A statistical test works as follows:

- We consider a null hypothesis in which there is no difference between the samples.
- The probability of falling into the same configuration as that obtained with the samples observed under the null hypothesis is calculated. This probability is known as the "alpha risk" or "p-value".
- If alpha risk < 5%, it is considered too unlikely to obtain such a configuration under the null hypothesis. We therefore reject the null hypothesis and consider that the difference between the samples is significant. For this reason, all the results of the statistical tests proposed by Ellistat will be associated with an alpha risk value with the following scale:

The figure below the scale is equal to the alpha risk of the test:

- If alpha risk < 0.01, the difference will be considered highly significant<.
- If alpha risk < 0.05, the difference is considered significant
- If the alpha risk is less than 0.1, the difference is considered to be borderline (it cannot be said that there is a significant difference, but the hypothesis is interesting).
- If alpha risk > 0.1, the difference will be considered insignificant

## Example

To illustrate how a statistical test works, let's take the following example. Suppose we want to detect whether a coin has been tipped by flipping a coin. We assume that the coin always comes up heads.

After the first toss, the coin lands on tails. Can we deduce from this that the coin has been tipped?

On the face of it, it would be rather risky to bet that the coin is piped, as it could just as easily have happened with a standard coin.

In this case, the null hypothesis is: the coin is not tipped, so it has one chance in two of coming up heads or tails. The probability of an unpiped coin coming up heads is 50%.

As a result, the probability of getting tails after the first toss of an unpiped coin is 50%, so the alpha risk of the test is :

In other words, there is a 50% chance of obtaining the same result by following the null hypothesis.
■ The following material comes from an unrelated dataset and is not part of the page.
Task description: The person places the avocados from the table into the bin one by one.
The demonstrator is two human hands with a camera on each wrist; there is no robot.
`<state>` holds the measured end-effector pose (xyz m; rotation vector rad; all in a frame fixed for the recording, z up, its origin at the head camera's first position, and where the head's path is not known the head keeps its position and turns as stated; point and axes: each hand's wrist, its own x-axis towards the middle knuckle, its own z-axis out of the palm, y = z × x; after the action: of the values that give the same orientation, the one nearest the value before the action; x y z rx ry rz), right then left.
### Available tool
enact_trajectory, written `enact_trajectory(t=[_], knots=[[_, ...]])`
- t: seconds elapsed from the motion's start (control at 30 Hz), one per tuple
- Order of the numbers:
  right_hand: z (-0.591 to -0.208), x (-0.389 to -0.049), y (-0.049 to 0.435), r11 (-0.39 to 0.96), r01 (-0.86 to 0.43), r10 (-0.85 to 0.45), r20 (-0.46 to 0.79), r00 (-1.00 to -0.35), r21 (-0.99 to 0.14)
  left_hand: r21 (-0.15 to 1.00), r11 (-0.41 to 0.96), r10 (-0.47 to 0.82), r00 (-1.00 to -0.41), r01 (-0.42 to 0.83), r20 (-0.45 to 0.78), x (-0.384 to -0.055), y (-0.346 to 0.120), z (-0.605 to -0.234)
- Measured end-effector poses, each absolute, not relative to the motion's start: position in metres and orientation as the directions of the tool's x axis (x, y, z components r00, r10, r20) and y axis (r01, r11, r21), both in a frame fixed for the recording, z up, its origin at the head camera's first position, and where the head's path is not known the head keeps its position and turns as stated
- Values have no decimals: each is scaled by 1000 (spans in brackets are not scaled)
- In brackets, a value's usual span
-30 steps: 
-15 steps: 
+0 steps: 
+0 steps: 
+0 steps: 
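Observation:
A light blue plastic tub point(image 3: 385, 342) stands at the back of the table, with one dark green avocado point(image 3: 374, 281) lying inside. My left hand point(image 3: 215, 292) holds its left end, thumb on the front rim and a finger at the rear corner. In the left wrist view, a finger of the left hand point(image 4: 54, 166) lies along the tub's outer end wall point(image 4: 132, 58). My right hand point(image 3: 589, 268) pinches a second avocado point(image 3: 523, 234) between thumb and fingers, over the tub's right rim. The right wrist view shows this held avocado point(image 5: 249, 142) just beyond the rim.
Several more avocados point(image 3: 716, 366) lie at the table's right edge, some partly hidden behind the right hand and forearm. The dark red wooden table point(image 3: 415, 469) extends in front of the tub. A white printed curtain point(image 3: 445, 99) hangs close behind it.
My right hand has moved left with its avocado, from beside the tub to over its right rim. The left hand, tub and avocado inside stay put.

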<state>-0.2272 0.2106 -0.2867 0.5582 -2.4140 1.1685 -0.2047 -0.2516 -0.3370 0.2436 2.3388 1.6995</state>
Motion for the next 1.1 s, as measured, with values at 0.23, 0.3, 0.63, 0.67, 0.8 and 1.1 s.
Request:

After the second toss, the coin lands on tails again. The alpha risk becomes :

Does this mean that the game is rigged? So the question arises: at what alpha risk can we say that the coin is tainted?

As a general rule, in industry, the alpha risk limit is set at 5%. This means :

If the alpha risk is less than 5%, the null hypothesis is rejected and the coin is considered to be tipped.

If the alpha risk is > 5%, it cannot be said that the coin is tipped. However, this does not mean that the coin is not piped, as this depends on the number of throws made.

Let's continue with our example:

^{th}Toss: coin lands on tails: alpha risk = 12.5%

^{th}Toss: coin lands on tails: alpha risk = 6.75%

^{th}Toss: coin lands on tails: alpha risk = 3.375%

In this case, from 5

^{th}We can therefore say that the coin is tipped with a risk of less than 5%.## Parametric vs. non-parametric tests

When making population comparisons or comparing a population with a theoretical value, there are two main types of test: parametric tests and non-parametric tests.

## Parametric tests

Parametric tests work on the assumption that the data we have available follows a known type of distribution law (generally the normal law).

To calculate the alpha risk of the statistical test, simply calculate the mean and standard deviation of the sample in order to access the distribution law of the sample.

With the distribution law perfectly known, the alpha risk can be calculated on the basis of the theoretical calculations for the Gaussian distribution.

These tests are generally very fine, but they require the data to actually follow the assumed distribution. In particular, they are very sensitive to outliers and are not recommended if outliers are detected.

## Non-parametric tests

Non-parametric tests make no assumptions about the type of distribution law of the data. They are based solely on the numerical properties of the samples. Here is an example of a non-parametric test:

We want to check that the median of a population is different from a theoretical value. We measure 14 pieces and obtain the following sample:

11 times on the same side out of 14

11 times out of 14, the result is below the theoretical median. If the median of the population is equal to the theoretical value, we should have 50% of coins above the median and 50% of coins below. To determine whether the deviation of the median from the theoretical median is significant, all we need to do is check whether the frequency of 11 times out of 14 is significantly different from 50%.

This gap is borderline.

As in the previous example, non-parametric tests do not need to assume a particular type of distribution in order to calculate the alpha risk of the test. They are very elegant and are based on numerical properties. What's more, they are not very sensitive to outliers and are therefore recommended in this case.